Over 200 or more family and friends visited her wake during the short 3 days, and many were from Tzu Chi, the organisation where she has devoted her life, yes, pratically her life, to it, until the last minute. She has scrimped and saved, and left her wealth to the foundation to help those in need, which is in excess of $100k. She was a simple and humble woman, with nothing but a kind heart, but she had not enjoy much in her lifetime. Over the past years, she has helped to raise funds, and personally helped during Cyclone Nargis, Tsunami in Phuket, Sichuan Earthquake and the latest Taiwan disaster, to name a few of those that she has rendered her energy in.

Mdm Lee Siew Leh, Big sister, also my big aunt, will always be live on in my memory.

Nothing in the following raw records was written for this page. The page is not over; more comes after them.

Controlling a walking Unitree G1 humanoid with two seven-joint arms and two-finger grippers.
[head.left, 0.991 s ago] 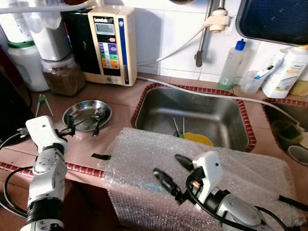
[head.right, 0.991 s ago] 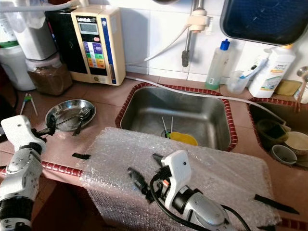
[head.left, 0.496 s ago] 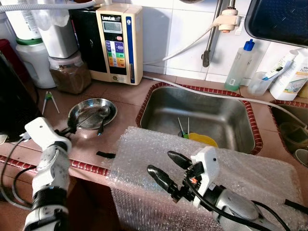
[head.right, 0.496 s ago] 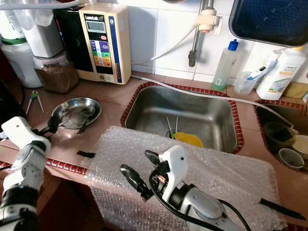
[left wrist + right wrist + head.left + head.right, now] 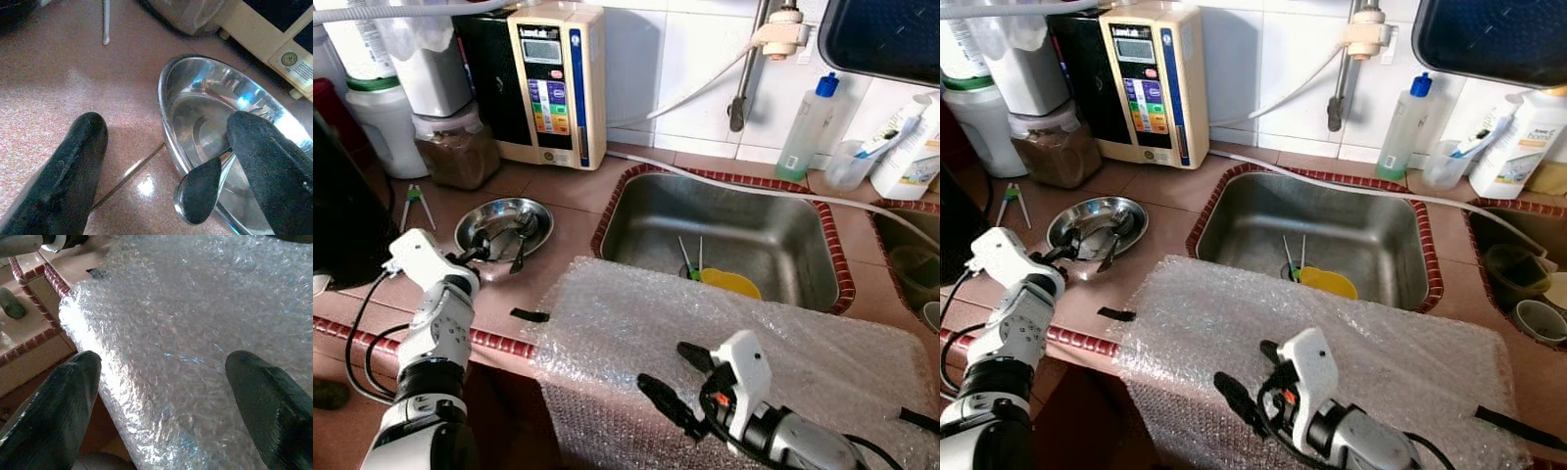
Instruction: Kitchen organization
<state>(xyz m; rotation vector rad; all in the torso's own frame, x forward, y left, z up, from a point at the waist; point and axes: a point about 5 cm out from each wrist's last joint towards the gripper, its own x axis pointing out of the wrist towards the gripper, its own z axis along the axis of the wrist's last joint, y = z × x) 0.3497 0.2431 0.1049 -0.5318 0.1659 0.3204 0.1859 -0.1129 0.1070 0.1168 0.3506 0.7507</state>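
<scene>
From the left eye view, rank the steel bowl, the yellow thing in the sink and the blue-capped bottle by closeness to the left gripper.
1. Steel bowl, right at the left gripper.
2. Yellow thing, in the sink.
3. Blue-capped bottle, by the back wall.

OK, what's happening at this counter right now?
The robot stands at a kitchen counter. Its left tool is open at the near rim of a steel bowl holding spoons, one finger over the bowl, nothing gripped yet. Its right tool hovers open over the bubble wrap spread before the sink.
</scene>
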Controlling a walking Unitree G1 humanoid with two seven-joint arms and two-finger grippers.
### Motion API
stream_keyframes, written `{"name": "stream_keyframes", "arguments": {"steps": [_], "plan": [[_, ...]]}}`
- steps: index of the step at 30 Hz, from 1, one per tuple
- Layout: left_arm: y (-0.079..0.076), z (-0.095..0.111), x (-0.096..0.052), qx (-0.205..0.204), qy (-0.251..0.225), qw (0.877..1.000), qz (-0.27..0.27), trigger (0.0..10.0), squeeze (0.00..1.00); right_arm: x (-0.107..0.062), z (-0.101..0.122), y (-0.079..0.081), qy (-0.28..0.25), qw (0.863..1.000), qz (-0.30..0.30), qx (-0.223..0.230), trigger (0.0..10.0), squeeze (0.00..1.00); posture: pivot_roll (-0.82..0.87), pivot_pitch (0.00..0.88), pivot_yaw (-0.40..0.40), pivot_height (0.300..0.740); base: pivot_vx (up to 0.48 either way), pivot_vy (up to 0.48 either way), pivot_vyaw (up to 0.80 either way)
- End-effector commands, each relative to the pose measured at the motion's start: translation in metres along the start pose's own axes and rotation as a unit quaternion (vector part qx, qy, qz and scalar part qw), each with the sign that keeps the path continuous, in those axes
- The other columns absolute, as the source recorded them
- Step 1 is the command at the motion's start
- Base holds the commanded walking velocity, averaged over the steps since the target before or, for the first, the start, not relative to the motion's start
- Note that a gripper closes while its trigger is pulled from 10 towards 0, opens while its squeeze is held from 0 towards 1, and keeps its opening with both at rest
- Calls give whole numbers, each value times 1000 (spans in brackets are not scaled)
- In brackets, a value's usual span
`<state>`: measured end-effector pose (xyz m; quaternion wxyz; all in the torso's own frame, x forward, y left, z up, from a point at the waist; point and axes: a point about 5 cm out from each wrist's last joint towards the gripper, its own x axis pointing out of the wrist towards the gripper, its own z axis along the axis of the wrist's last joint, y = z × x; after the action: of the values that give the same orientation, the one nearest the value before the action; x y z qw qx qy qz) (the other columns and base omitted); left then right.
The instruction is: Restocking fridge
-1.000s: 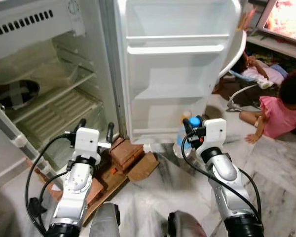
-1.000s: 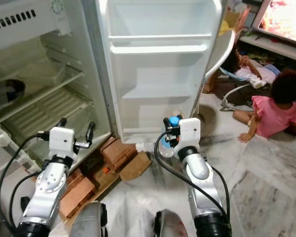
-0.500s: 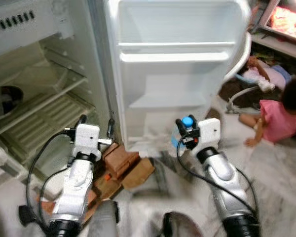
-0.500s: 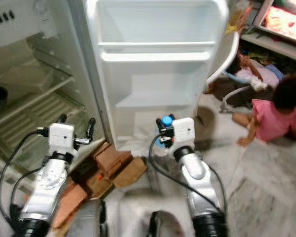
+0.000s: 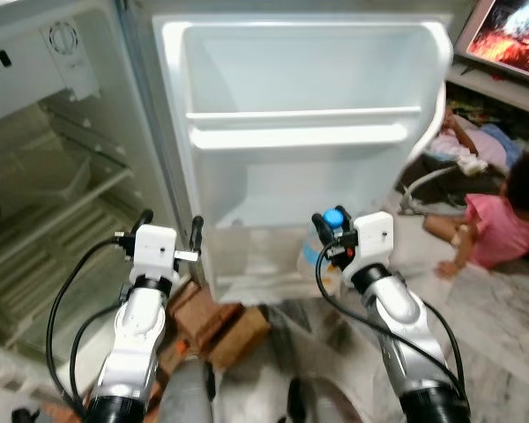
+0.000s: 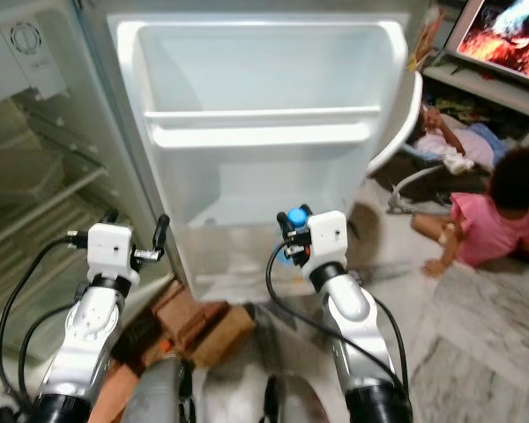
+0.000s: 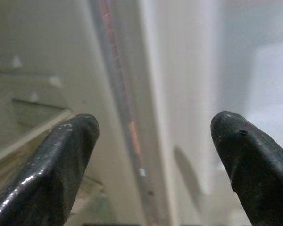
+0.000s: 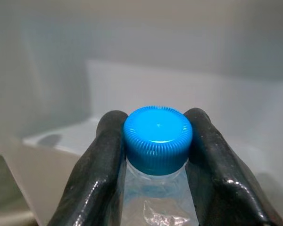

According to my dad, her younger brother, she has sponsored part of my education and had wanted to take me in as her god son, if not for my dad's foul temper. What a pity. I also regret not doing much for her in this lifetime. What I learnt from all these, is to appreciate what my parents have done for me, when they are still alive, and not just mourn when they are gone.

What I disagreed and did not understand was the way she was treatedby her daugher before she was dead, and even when she was already dead.While hundreds of many others were chanting prayers for her to be reincarnated earlier, her daughter just sat by and did not join in, due to difference in religious beliefs. Why can't a Christian pay respect to her parents? While there is already no burning of incense and joss paper and monks chanting, why can't you sit in for the ceremony, at least sitting there with respect for your mum who have raised you for the past 30 plus years. I do believe and only believe in one thing: Religions work towards to goodness of all mankind, and whatever religion you are in, you should respect that of the others. Furthermore, we are talking about respecting a DEAD person's religion, and she was your kin.

I do not have biasness against any religion, but from the many incidents that I have seen or heard, I feel that Christianity, especially the teachings from the 2 largest churches in Singapore have not been rightfully inculcated to our youths and new believers. Even if it was a malay or indian funeral, it is only right to follow their ways of paying respect to the dead. Come on, THE PERSON IS DEAD, do you think your god will denounce or kick you out from the religion, or reprimand you for paying respect to your MUM? Sorry if I sounded too harsh, but what I have said is true from what I have seen.

So I hope that whoever sees this blog, pls, I implore you to be kind to your parents and show your respects in the right manner to the dead. Thank you.